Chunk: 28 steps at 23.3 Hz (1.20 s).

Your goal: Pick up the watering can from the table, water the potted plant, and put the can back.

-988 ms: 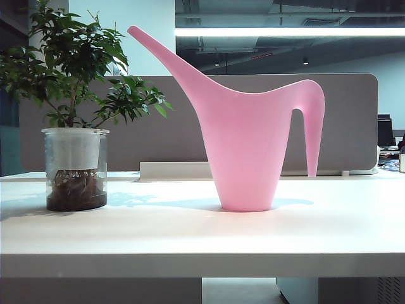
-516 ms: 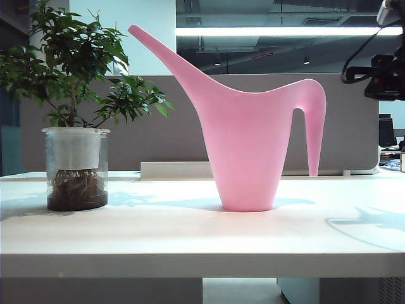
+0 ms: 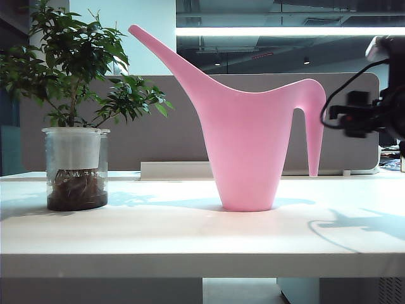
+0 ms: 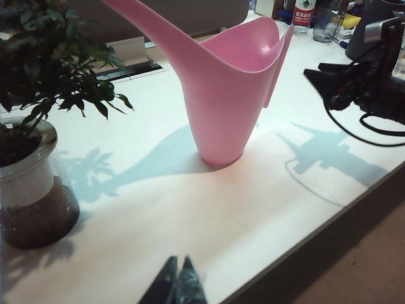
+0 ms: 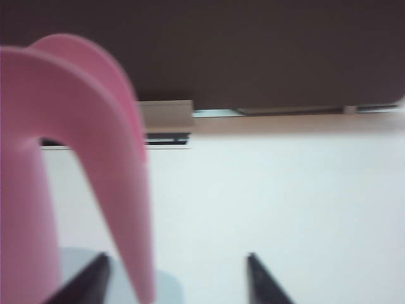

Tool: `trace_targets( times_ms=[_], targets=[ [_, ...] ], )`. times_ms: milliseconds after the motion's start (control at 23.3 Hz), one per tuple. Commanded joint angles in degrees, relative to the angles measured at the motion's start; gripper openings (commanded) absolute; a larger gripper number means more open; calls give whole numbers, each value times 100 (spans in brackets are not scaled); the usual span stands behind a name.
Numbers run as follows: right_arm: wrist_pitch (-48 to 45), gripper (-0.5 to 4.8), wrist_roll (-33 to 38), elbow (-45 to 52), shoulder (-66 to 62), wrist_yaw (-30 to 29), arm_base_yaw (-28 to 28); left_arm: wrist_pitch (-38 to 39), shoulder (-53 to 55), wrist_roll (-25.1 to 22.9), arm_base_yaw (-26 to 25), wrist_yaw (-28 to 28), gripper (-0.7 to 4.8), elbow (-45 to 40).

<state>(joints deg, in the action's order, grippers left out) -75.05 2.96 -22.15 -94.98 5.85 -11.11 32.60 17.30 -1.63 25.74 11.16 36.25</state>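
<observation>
The pink watering can stands upright on the white counter, about in the middle between the two side edges. Its long thin spout points up toward the potted plant. Its curved handle hangs down on the other side, and the end of the handle does not touch the counter. Nothing is holding the can.

The potted plant stands near the left edge of the counter, well apart from the can. It is a small bushy tree with dark green leaves. Its pot is clear glass, and you can see dark soil and roots at the bottom.

The right gripper is in the air above the right side of the counter, near the handle but not touching it. In the right wrist view its two dark fingers stand apart with nothing between them, and the handle hangs just beside one finger. The right arm throws a shadow on the counter below it.

The left gripper is low at the front edge of the counter, well apart from the can and the plant. Its two tips are pressed together and hold nothing.

A grey wall panel stands behind the counter.
</observation>
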Motion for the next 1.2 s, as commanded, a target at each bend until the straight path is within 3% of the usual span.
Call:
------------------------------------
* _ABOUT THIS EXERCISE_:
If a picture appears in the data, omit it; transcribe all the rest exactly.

* _RESPONSE_:
Chunk: 28 steps at 23.3 Hz (1.20 s).

Your goal: Pick up the watering can from the table, water the potted plant, and put the can back.

-988 ms: 
-516 ms: 
+0 ms: 
+0 ms: 
+0 ms: 

Tool: `trace_targets( times_ms=[_], targets=[ [_, ...] ], )`. times_ms: milliseconds after the motion's start (control at 23.3 Hz), one per tuple. Commanded joint angles in degrees, relative to the angles measured at the motion's start; gripper openings (commanded) absolute; a larger gripper number means more open; calls give whole numbers, each value times 100 (spans in brackets are not scaled); the usual span stands behind a name.
Numbers run as follows: right_arm: wrist_pitch (-48 to 45), gripper (-0.5 to 4.8), wrist_roll (-33 to 38), elbow (-45 to 52), shoulder (-66 to 62), wrist_yaw (-30 to 29), arm_base_yaw (-28 to 28); left_arm: wrist_pitch (-38 to 39), shoulder (-53 to 55), wrist_roll (-25.1 to 22.9), arm_base_yaw (-26 to 25), wrist_yaw (-28 to 28), gripper (-0.7 to 4.8), elbow (-45 to 40).

<state>(joints deg, in the action's order, grippers left out) -75.05 2.96 -22.15 -94.98 5.85 -11.11 32.60 17.30 -1.63 25.74 11.16 36.25</state>
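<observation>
The pink watering can stands upright on the white counter, about in the middle between the two side edges. Its long thin spout points up toward the potted plant. Its curved handle hangs down on the other side, and the end of the handle does not touch the counter. Nothing is holding the can.

The potted plant stands near the left edge of the counter, well apart from the can. It is a small bushy tree with dark green leaves. Its pot is clear glass, and you can see dark soil and roots at the bottom.

The right gripper is in the air above the right side of the counter, near the handle but not touching it. In the right wrist view its two dark fingers stand apart with nothing between them, and the handle hangs just beside one finger. The right arm throws a shadow on the counter below it.

The left gripper is low at the front edge of the counter, well apart from the can and the plant. Its two tips are pressed together and hold nothing.

A grey wall panel stands behind the counter.
</observation>
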Motion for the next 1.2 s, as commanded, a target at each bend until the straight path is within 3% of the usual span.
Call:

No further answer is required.